Bilindiği gibi 17 Mart günü “parasız ulaşım hakkı”nı kullanan 99 ODTÜ öğrencisi okulun A4 çıkışında gözaltına alındı. Ardından gece okulda ve ertesi gün Adliye önünde eylemler gerçekleştirildi. Melih Gökçek ve AKP yanlısı basın tarafından olaylar aktarılırken bir takım çarpıtmalar, kamuoyunun aklını bulandırmaktadır. Bu yüzden eylemi başından sonuna kadar ilk ağızdan anlatmak gerektiğini düşünüyoruz:
Saat 17:00 ve 17:30 otobüslerine ücretsiz bineceğini belirten yaklaşık 80 üniversiteli kart basmadan otobüslere binmiştir. Otobüsler yaklaşık 2 saat beklerken otobüsten inenler de olmuştur ve hiç kimse eyleme katılmaya zorlanmamıştır.
Otobüsler beklerken, sivil giyimli şahıslar cep telefonlarıyla fotoğraf çekerken yakalanmıştır. Kimliklerini göstermeyenler EGO yetkilileri olduklarını söylemişlerdir. Okulumuzun güvenlik birimlerine, okul öğrencisi olmadığı söylenen kişilere güvenlik herhangi bir müdahalede bulunmamıştır.
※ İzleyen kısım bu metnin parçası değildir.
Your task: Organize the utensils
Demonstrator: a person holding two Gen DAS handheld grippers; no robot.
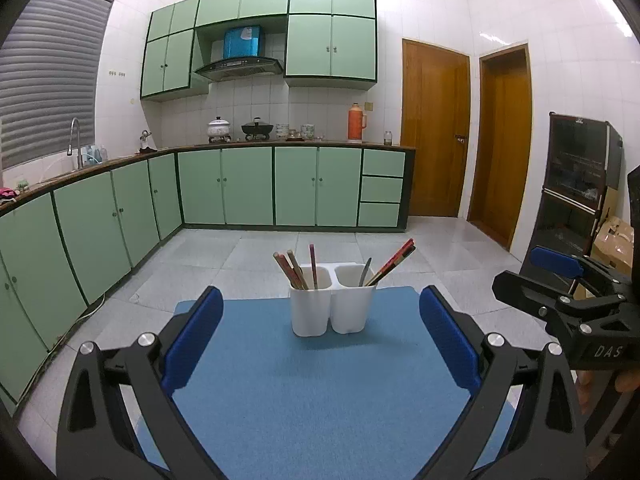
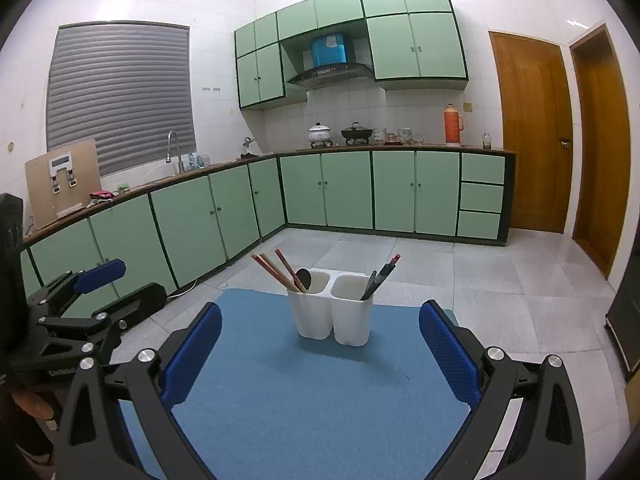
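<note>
**Both tools held apart and empty, short of the utensil holder**

We see the left tool (image 1: 320, 336) level and pointing forward over the blue mat (image 1: 304, 392), its two blue pads spread wide with nothing between them. The right tool (image 2: 320, 340) sits in the same pose, pads likewise spread and empty. Each is held low and near the front of the mat, well short of the holder.

In the left wrist view the right tool shows at the far right edge, angled inward, with fingertips of the hand (image 1: 612, 384) wrapped under its body. In the right wrist view the left tool shows at the far left, and part of the hand (image 2: 34, 404) gripping it is visible below.

The white two-compartment utensil holder (image 1: 332, 308) stands upright on the far part of the mat, centred between the pads in both views. Its left compartment carries several wooden chopsticks (image 1: 290, 270) leaning left, plus a dark spoon (image 2: 304, 278) seen from the right wrist. Its right compartment carries a metal utensil (image 1: 365, 272) and dark red chopsticks (image 1: 394, 260) leaning right.

The mat covers the bench; beyond it we note grey floor tiles and green kitchen cabinets (image 1: 248, 188).
</note>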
Otobüslerin kontakları açıldığında, şoförlerin ikisine de ısrarla otobüslerin Kızılay’a gidip gitmediği sorulmuş ve olumlu yanıt alınmıştır. Bunun üzerine dolmuş duraklarındaki öğrencilere de ücretsiz gidilebileceği duyurulmuş ve onların da katılımıyla 99 kişi otobüslere binmiştir. Ancak güzergâhlarından farklı olarak otobüsler A4 çıkışına yönelmiştir. Ve çıkışta konuşlanan çevik kuvvet ekiplerinin önünde araçlar durdurulmuştur. Araçların durmasıyla beraber çevik kuvvet ekipleri kapıları tekmelemeye başlamıştır. Bunun üzerine otobüsteki öğrenciler kapıları tutarak girişi engellemiştir. Bu esnada şoförlere kesinlikle en ufak şiddet uygulanmamıştır. Camlardan “polis yetkilileriyle görüşmek istiyoruz” şeklinde seslenilse de, polisler ses geçirmeyen kapılardan sembolik uyarılar yapmakla yetinmişlerdir.
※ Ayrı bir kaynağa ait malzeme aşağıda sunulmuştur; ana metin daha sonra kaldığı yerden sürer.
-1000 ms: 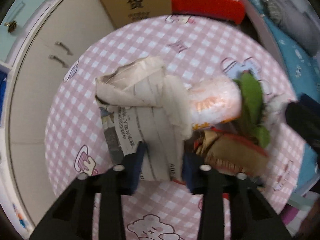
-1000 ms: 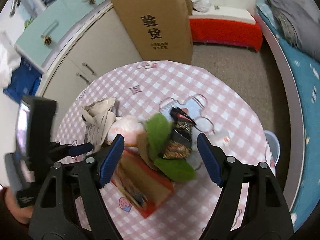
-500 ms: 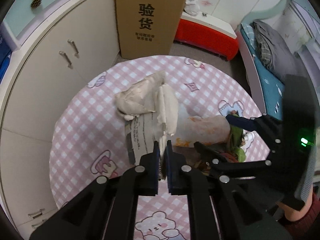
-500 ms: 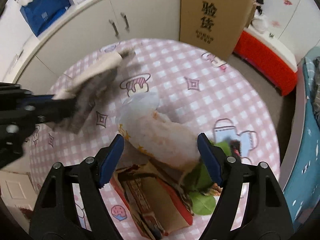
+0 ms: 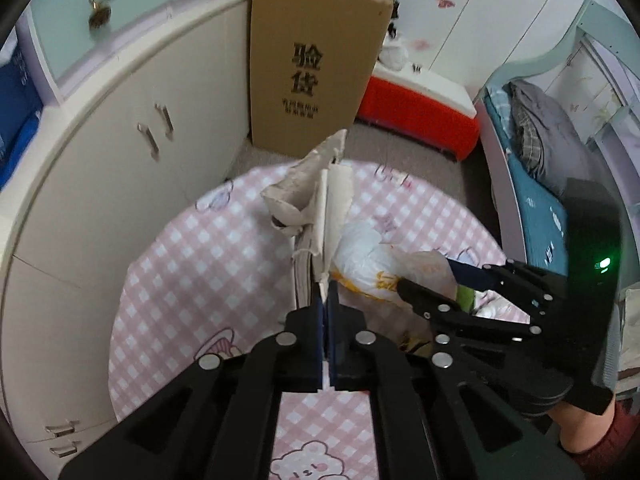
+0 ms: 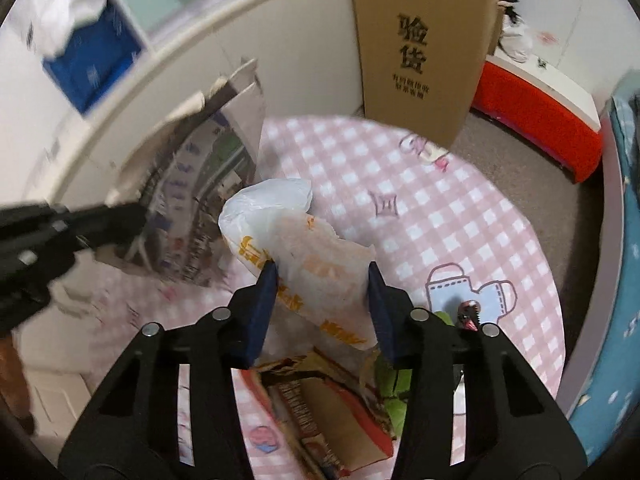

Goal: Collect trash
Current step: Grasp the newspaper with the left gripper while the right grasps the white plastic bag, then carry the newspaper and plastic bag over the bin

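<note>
My left gripper (image 5: pixel 327 294) is shut on a crumpled newspaper (image 5: pixel 320 196) and holds it up above the pink checked round table (image 5: pixel 192 264). The newspaper (image 6: pixel 208 184) also shows blurred at the left of the right wrist view. My right gripper (image 6: pixel 320 276) is open, its jaws on either side of a white plastic bag with orange print (image 6: pixel 304 248). In the left wrist view the right gripper (image 5: pixel 432 276) reaches onto the bag (image 5: pixel 372 260) from the right. A red-edged flattened carton (image 6: pixel 320 412) and a green leaf-like scrap (image 6: pixel 394 380) lie under the right gripper.
A tall cardboard box (image 5: pixel 316 68) stands on the floor behind the table. Cream cupboards (image 5: pixel 120 160) curve along the left. A red and white chest (image 5: pixel 420 108) sits at the back. A bed with blue bedding (image 5: pixel 536 184) is on the right.
My left gripper has lifted the newspaper higher off the table. My right gripper has moved forward and narrowed around the white bag.
</note>
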A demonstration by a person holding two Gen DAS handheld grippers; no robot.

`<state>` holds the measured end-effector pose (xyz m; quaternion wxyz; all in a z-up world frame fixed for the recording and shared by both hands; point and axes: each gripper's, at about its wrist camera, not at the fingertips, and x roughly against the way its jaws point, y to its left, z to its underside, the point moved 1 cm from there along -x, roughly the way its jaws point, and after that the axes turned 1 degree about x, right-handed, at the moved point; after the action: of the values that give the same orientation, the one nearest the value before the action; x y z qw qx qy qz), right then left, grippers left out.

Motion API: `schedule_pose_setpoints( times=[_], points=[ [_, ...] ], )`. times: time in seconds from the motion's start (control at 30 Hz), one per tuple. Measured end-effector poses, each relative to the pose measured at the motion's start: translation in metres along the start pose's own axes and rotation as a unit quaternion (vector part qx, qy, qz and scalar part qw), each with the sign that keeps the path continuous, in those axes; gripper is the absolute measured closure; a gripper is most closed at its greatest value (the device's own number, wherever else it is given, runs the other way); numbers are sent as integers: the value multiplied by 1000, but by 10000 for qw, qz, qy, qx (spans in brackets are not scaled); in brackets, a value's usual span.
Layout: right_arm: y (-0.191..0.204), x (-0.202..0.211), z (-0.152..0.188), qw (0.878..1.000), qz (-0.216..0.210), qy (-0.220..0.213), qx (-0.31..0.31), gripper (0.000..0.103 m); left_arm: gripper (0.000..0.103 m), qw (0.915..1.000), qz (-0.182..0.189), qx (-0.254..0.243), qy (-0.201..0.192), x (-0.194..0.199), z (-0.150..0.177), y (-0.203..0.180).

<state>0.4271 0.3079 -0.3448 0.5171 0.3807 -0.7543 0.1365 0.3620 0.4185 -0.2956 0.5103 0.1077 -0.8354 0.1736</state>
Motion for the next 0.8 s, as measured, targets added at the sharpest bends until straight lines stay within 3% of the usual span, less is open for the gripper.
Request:
schedule_pose_setpoints(
  times=[0.23, 0.43, 0.8],
  points=[
    [-43, 71, 0, 9911, -317, -695, -1089, 60, 102, 9989, 203, -123, -398, 36, -15, -49],
    [-112, 134, 32, 9678, -743, -1159, -2108, 59, 102, 9965, 422, -384, -619, 56, -18, -120],
    [-233, 226, 128, 9464, -126, -1474, -2872, 59, 102, 9864, 1081, -1186, -363, 40, 11, -303]
  ],
)
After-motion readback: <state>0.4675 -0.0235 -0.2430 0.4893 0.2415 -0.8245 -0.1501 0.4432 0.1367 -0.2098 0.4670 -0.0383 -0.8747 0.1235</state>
Ardından çevik kuvvet camları açarak içeri biber gazı sıkmaya başlamıştır ve öğrencileri vahşice gözaltına almıştır. Bu esnada adli tıp raporlarına da yansıyan ciddi darplar oluşmuştur. Karakola gidene kadar polisler tarafından elleri kelepçeli halde dayak atılmıştır. Otobüste öğrencilere zorla mehter marşı ve ilahi dinletilmiştir.
Polis karakolunda sabah saatlerine kadar her türlü hakkımızın kullanılması engellenmiştir. Su ve yemek verilmezken, yakınlarımızı ve avukatlarımızı arama haklarımızın da kullanılmasına izin verilmemiştir.
Eyleme katılan diğer üniversite öğrencileriyle yakın ilişki kuran polis siyasi öğrencileri göstererek “bunlar sizi kandırdı, gözaltına alınacağınızı biliyorlardı” diyerek öğrencileri kışkırtmaya çalışmıştır. Eğer zorla otobüse bindirildiklerini söylerlerse serbest bırakılacaklarını söylemiştir. Maalesef iki arkadaşımız polislerden etkilenerek ifadelerinde “zorla otobüse bindirildim” şeklinde beyanda bulunmuştur. Geriye kalan tüm öğrenciler, otobüsün ücretsiz kalktığını görünce otobüse bindiğini ve herhangi bir uyarı yapılmadan polisin saldırdığını, darp ederek gözaltına aldığını ifade etmiştir.
Savcılıktaki ifadelerin de ardından tüm öğrenciler serbest bırakılmıştır. Gözaltında olduğumuz süre içerisinde gerek ODTÜ’de gerek Adliye önünde bizi yalnız bırakmayan ODTÜ’lü arkadaşlarımıza; açıklamalarıyla bize destek veren KESK, Eğitim-Sen, ODTÜ Mezunları Derneği ve Tüketici Hakları Derneği’ne teşekkür ediyoruz.
İnsanca bir ulaşım için mücadeleye devam edeceğimizi kamuoyuna duyuruyoruz.